**TASK DETAILS:** Print the lines of the data, starting with the first, up to and including the line where "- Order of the" appears.

**RAW DATA:**
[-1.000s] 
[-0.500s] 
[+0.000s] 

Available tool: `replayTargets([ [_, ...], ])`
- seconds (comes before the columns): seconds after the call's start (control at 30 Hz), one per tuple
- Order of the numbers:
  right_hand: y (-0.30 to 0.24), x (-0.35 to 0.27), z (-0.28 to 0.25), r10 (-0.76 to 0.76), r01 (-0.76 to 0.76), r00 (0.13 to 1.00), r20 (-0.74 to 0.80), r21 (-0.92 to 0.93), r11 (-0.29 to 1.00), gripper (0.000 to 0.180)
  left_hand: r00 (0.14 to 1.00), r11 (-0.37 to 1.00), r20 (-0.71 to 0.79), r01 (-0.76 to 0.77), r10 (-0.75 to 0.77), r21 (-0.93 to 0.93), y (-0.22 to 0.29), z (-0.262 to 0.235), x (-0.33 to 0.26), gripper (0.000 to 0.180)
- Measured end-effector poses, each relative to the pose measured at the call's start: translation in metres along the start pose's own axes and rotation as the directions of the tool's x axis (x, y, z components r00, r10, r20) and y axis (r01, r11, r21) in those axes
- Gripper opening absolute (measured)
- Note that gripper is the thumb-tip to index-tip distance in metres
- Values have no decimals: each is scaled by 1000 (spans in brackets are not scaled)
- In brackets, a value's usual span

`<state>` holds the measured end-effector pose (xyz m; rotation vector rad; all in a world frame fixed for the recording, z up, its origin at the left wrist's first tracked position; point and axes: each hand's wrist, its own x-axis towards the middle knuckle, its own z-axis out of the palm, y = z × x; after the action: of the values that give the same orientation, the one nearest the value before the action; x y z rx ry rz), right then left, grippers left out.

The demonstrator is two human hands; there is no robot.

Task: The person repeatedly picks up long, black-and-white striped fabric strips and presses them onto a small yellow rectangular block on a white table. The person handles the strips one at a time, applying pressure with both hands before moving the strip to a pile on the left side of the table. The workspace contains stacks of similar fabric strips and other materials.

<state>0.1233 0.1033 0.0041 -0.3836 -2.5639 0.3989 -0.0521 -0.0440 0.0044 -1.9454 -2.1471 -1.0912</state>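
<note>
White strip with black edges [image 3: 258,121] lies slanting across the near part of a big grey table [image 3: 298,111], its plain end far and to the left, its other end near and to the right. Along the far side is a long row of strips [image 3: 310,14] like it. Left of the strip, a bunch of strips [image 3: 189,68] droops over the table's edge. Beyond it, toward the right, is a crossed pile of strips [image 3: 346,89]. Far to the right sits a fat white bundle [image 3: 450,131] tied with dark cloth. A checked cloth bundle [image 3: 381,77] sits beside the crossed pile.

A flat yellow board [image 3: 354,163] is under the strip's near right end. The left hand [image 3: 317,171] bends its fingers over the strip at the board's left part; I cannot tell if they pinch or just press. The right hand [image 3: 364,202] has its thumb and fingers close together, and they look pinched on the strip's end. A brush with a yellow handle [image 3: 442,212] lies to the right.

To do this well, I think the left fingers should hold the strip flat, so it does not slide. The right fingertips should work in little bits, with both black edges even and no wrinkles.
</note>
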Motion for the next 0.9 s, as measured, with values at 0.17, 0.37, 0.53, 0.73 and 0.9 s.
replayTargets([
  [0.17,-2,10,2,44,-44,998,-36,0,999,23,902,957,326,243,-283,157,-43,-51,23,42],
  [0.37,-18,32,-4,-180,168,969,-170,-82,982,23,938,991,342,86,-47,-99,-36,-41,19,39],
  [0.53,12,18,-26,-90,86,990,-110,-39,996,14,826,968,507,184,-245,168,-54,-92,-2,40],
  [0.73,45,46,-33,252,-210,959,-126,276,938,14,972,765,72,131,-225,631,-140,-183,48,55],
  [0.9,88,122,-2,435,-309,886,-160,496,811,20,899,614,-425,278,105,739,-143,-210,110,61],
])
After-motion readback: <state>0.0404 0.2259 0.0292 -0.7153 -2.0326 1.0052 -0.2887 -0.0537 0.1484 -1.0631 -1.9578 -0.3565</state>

**RESPONSE:**
[-1.000s] 
[-0.500s] 
[+0.000s] 

Available tool: `replayTargets([ [_, ...], ])`
- seconds (comes before the columns): seconds after the call's start (control at 30 Hz), one per tuple
- Order of the numbers:

No part of the exercise remains unanswered.